WORK TO COMPLETE: Please restate the data word for word, in full.

::::::::::

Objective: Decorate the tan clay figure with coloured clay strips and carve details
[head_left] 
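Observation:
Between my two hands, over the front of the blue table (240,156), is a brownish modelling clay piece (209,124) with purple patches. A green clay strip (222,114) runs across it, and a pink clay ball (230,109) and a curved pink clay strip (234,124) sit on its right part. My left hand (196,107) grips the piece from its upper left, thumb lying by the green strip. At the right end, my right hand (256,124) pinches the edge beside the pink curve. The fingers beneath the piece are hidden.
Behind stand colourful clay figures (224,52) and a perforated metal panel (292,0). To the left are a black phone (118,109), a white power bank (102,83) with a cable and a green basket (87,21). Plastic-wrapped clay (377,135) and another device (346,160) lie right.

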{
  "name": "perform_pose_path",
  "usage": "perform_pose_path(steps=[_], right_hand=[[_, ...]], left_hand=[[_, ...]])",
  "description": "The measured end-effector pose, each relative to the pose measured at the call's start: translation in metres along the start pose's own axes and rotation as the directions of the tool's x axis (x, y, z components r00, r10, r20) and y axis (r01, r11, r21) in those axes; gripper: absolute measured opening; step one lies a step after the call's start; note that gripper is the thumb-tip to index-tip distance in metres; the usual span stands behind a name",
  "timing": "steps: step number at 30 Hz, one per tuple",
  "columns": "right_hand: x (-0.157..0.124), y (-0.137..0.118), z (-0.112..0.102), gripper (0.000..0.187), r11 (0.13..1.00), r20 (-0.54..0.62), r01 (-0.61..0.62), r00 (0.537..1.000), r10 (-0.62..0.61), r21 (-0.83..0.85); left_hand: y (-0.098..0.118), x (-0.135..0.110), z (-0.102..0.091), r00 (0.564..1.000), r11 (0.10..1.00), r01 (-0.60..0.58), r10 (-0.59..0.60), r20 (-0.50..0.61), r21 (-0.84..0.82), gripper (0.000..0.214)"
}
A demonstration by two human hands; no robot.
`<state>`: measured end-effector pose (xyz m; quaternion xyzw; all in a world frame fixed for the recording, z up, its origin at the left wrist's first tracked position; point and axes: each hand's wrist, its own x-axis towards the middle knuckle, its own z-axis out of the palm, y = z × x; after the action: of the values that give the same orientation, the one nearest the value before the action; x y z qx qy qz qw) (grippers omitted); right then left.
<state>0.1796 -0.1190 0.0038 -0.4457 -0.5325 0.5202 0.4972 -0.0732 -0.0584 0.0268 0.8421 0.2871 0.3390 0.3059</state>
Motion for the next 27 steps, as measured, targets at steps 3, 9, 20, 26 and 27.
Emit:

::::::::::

EXERCISE OUTPUT:
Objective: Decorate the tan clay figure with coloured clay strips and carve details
[head_left] 
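Observation:
Between my two hands, over the front of the blue table (240,156), is a brownish modelling clay piece (209,124) with purple patches. A green clay strip (222,114) runs across it, and a pink clay ball (230,109) and a curved pink clay strip (234,124) sit on its right part. My left hand (196,107) grips the piece from its upper left, thumb lying by the green strip. At the right end, my right hand (256,124) pinches the edge beside the pink curve. The fingers beneath the piece are hidden.
Behind stand colourful clay figures (224,52) and a perforated metal panel (292,0). To the left are a black phone (118,109), a white power bank (102,83) with a cable and a green basket (87,21). Plastic-wrapped clay (377,135) and another device (346,160) lie right.
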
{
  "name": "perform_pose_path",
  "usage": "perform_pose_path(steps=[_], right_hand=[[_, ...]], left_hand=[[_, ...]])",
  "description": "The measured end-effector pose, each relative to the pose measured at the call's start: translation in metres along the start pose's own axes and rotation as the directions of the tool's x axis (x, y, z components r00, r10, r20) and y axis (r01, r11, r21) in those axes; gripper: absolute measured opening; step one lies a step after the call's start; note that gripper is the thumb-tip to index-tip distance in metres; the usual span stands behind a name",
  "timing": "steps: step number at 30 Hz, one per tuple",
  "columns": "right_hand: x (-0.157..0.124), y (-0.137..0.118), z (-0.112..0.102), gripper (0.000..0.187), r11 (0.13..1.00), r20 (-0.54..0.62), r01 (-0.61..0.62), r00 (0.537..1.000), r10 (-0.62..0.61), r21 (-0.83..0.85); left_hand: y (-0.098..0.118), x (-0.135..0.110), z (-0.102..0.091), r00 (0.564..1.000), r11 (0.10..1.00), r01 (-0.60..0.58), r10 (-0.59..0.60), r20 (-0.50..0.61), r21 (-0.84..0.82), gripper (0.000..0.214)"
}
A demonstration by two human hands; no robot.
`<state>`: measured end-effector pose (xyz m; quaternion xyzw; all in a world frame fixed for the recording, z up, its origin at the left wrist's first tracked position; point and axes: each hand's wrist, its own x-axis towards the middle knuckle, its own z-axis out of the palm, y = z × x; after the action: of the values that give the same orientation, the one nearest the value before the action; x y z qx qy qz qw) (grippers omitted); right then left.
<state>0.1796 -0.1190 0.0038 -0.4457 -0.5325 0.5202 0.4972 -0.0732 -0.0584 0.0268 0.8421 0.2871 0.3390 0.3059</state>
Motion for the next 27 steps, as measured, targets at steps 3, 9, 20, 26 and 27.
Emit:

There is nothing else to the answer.